After serving in the White House Press office for about two years, LaBolt followed Chief of Staff Rahm Emanuel out to the gates of 1600 Pennsylvania Avenue to serve as Rahm’s communications director for his successful quest to succeed Richard Daley as the Mayor of Chicago, Illinois. With that effort done, LaBolt returned to the Obama fold as the 2012 campaign press secretary, the same post Glover Park Group founder Joe Lockhart held in 1996 prior to inheriting the podium of White House Press Secretary in 1997 following the reelection of President Bill Clinton.

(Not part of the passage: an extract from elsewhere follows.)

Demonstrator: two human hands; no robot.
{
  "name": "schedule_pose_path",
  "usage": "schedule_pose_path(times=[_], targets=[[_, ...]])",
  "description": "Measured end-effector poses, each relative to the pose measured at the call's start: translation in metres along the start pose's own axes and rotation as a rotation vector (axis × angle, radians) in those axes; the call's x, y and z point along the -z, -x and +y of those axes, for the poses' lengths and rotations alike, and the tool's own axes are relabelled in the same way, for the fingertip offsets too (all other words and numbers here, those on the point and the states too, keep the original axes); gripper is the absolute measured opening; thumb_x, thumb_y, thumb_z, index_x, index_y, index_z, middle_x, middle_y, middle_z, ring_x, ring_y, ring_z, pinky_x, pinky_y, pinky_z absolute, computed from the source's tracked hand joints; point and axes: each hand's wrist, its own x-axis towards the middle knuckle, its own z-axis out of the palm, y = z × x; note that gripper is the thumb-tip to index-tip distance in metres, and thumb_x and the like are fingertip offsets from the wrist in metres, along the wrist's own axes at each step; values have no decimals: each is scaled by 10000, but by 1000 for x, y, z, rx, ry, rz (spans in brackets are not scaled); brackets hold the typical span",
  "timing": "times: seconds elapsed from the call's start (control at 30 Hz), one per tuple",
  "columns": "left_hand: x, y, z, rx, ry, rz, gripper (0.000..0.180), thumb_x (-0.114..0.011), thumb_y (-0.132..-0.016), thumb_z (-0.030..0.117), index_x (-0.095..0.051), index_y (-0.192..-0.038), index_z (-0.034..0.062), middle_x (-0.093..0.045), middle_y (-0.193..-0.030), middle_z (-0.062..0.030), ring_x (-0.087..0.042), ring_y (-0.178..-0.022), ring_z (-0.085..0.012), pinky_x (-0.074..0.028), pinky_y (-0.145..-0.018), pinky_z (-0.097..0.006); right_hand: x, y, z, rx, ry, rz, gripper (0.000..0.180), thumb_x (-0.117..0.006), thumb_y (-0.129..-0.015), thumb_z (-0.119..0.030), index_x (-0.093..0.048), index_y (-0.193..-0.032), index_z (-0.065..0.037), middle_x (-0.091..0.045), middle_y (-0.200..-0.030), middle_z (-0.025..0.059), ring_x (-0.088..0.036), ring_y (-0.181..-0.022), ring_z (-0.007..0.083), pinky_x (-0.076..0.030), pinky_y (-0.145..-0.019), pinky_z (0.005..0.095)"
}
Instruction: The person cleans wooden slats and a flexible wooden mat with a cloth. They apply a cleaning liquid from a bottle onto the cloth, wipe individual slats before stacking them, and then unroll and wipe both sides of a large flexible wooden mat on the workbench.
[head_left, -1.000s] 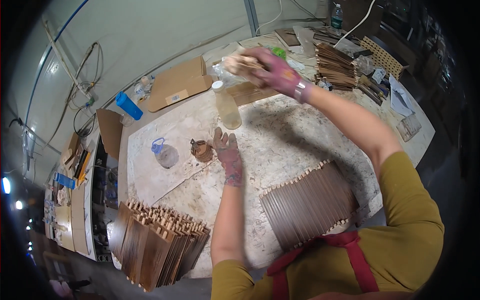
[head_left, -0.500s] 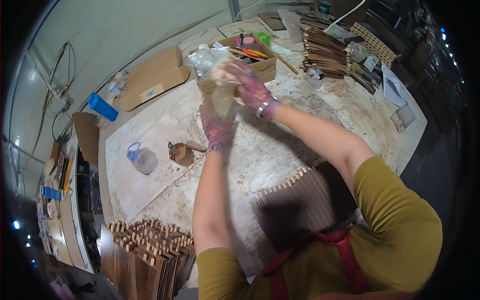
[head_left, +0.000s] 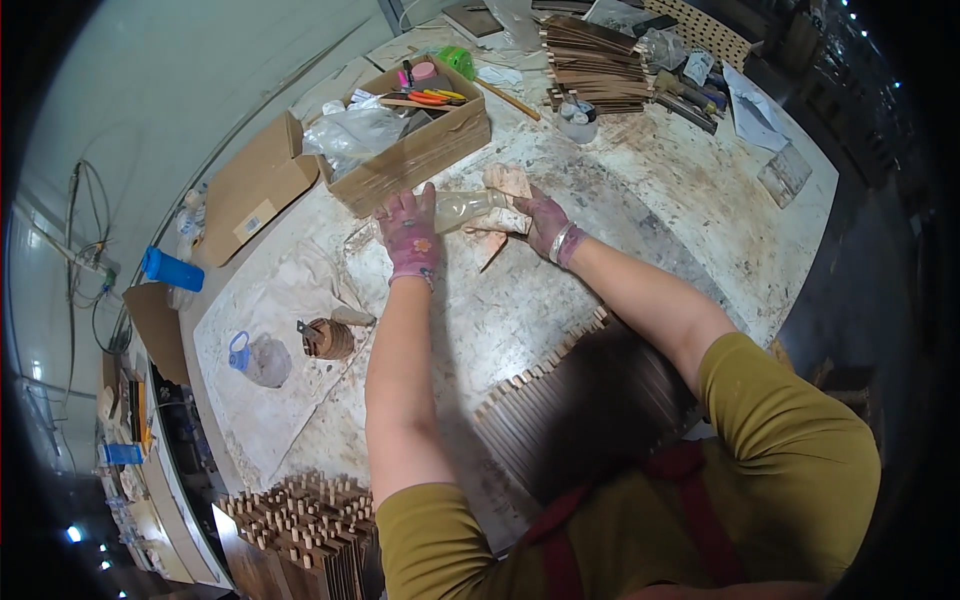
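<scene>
Both my hands wear pink stained gloves over the middle of a pale, glue-stained worktable (head_left: 640,260). My left hand (head_left: 410,235) grips one end of a clear plastic bottle (head_left: 465,208) that lies sideways between the hands. My right hand (head_left: 540,222) holds the other end together with a pale crumpled rag (head_left: 508,185). A thin wooden stick (head_left: 492,253) lies on the table just below the bottle.
An open cardboard box (head_left: 425,155) of tools and plastic bags stands just beyond the hands. Behind it is a stack of wooden slats (head_left: 592,65). A slatted dark panel (head_left: 545,415) lies near my body. A round brush (head_left: 328,338), a jar (head_left: 258,358) and stacked slat pieces (head_left: 300,520) sit left.
My right hand has brought the bottle and rag back from the far side of the table toward me. My left hand has left the table surface and taken hold of the bottle.
</scene>
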Motion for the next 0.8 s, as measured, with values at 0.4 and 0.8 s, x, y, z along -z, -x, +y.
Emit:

In this episode of Polioptics, Adam Belmar and I caught up with Ben for a few minutes on the phone from Obama 2012 headquarters in Chicago.

* * *

Speaking of Chicago, Mayor Emanuel and his city are getting ready to host one of the largest international summits on the perennial roster of major events: the gathering of heads of state and government of the members of the North Atlantic Treaty Organization (NATO) which begins on May 20 at McCormick Place.

Arnette Heintze

With institutions like the World Bank and the United Nations housed within their municipalities, cites like Washington, D.C. and New York are used to erecting barricades and clearing the streets for motorcades when dozens of delegations arrive to practice diplomacy. For them, it’s all in a year’s work.

But for cities like Miami, Seattle and Denver, which hosted the Summit of the Americas, the APEC Summit and the Summit of the 8 during the Clinton Years, the arrival of world leaders turned out to be a financial, logistical and security challenge that required the collective teamwork of governmental, civic and law enforcement organizations to make everything tick.

One of the veterans of those Clinton-era summits was Arnette Heintze, a former Special Agent of the U.S. Secret Service Presidential Protection Division who is today CEO of Hillard Heintze, one of the world’s fastest-growing enterprise risk management specialists. Arnette’s current assignment: advising the City of Chicago and its business community how best to keep the machines of industry humming while simultaneously welcoming the world.

With the clock ticking down to the beginning of the NATO Summit, Arnette took a few minutes with Adam Belmar and me to discuss the preparations that are being put in place.